3) “Yeah, ok. We’ll go with that” (insert nasty, sarcastic tone and/or eye roll for bonus jerk points)

Ohhhhhh boy.

So, first of all, you’re heavily implying I’m a liar. You’re implying that my psychologists and therapists are incompetent or misdiagnosed me. Or that I somehow tricked two mental health professionals doing independent assessments of me.

But more than that, you are denying my neurology. You are denying the entire structure of my brain, the way I think, and the awesome things that come along with that. You’re also denying the terrible things that come along with it. You are denying my experience.

You are being ableist, denying my struggles of past and present, denying my identity, being condescending and patronizing, and just generally being an unkind human being all in one go.
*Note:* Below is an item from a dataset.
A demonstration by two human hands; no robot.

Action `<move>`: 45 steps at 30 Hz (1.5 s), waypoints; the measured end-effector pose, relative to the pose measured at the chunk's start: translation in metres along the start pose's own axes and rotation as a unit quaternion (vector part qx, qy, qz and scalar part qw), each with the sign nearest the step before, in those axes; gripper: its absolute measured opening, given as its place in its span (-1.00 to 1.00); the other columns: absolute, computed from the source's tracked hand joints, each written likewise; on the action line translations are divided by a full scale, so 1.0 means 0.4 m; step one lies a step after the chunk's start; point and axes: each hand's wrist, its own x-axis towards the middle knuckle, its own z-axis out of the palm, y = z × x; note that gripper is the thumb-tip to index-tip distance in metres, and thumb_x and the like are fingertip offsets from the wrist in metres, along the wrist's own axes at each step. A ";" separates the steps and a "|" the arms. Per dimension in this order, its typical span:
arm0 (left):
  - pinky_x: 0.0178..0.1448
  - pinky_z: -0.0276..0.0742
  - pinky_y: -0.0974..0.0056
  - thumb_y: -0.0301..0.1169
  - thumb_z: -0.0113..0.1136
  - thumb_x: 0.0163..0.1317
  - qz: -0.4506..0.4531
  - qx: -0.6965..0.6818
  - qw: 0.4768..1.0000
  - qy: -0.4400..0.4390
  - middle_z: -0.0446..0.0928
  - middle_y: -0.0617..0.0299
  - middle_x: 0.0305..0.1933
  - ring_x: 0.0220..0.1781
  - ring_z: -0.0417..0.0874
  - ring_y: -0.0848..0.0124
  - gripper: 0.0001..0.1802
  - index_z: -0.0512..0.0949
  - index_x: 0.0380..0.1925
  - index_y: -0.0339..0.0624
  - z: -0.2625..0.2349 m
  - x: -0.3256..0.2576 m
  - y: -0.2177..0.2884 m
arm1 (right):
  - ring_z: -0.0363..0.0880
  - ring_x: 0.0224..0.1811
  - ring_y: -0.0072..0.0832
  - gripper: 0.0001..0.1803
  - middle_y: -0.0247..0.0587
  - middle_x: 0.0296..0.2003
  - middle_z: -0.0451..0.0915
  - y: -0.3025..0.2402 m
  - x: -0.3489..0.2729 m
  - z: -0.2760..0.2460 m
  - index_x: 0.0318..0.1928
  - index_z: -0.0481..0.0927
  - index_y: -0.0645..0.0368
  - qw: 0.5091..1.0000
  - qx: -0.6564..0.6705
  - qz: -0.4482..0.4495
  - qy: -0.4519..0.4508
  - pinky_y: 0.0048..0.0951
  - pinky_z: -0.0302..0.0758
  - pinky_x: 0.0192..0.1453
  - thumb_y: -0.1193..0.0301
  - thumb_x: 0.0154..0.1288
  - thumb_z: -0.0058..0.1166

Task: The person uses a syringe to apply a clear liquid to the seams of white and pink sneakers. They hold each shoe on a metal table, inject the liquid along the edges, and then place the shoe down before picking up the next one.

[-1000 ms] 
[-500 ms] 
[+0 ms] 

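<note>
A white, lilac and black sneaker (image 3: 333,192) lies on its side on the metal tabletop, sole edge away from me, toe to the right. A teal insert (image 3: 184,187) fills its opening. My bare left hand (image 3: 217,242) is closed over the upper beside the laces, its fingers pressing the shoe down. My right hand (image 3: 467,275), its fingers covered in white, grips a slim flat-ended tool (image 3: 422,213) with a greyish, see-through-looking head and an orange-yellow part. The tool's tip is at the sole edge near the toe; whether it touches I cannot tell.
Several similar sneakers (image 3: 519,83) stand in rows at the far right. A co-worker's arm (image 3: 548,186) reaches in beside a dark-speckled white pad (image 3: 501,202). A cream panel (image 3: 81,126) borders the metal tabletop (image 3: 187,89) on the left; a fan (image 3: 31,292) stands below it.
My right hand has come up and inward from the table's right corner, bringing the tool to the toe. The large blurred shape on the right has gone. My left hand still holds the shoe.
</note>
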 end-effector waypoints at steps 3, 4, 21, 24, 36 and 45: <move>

It’s not a good look…

Bonus “Avoid alienating or pissing off an Autistic” Guide

4) “You hide it so well!/I never would have guessed!”

This. is. not. a. compliment.

I mean, I guess I kind of slightly sort of maybe a little get where people are trying to come from with this? Finding out that the person in front of you is a literal coping and masking wizard who is 1000% of the time exhausted is a lot. It is a feat. But it’s also messed up.

Think about it this way. As a kid, I knew very quickly in school that I was different. I didn’t have a name for it, but I knew. I was bullied relentlessly and I didn’t understand why. I even had a teacher who routinely bullied me.

It was so bad that I started to try to MacGyver together social camouflage to avoid sticking out. (Read 1: Operating Manual for a bit more on that.). My masking, ability to “pass” as neurotypical, and generally inflict extreme harm on my introverted self in order to avoid bullying and aggression is not only an exhausting production that I just don’t know how to turn off, it is the result of years of agony and bullying. Craving friendship and acceptance so much that I mimicked peers I admired. Subconsciously suppressing my neurology, personality, and desires to get by and survive.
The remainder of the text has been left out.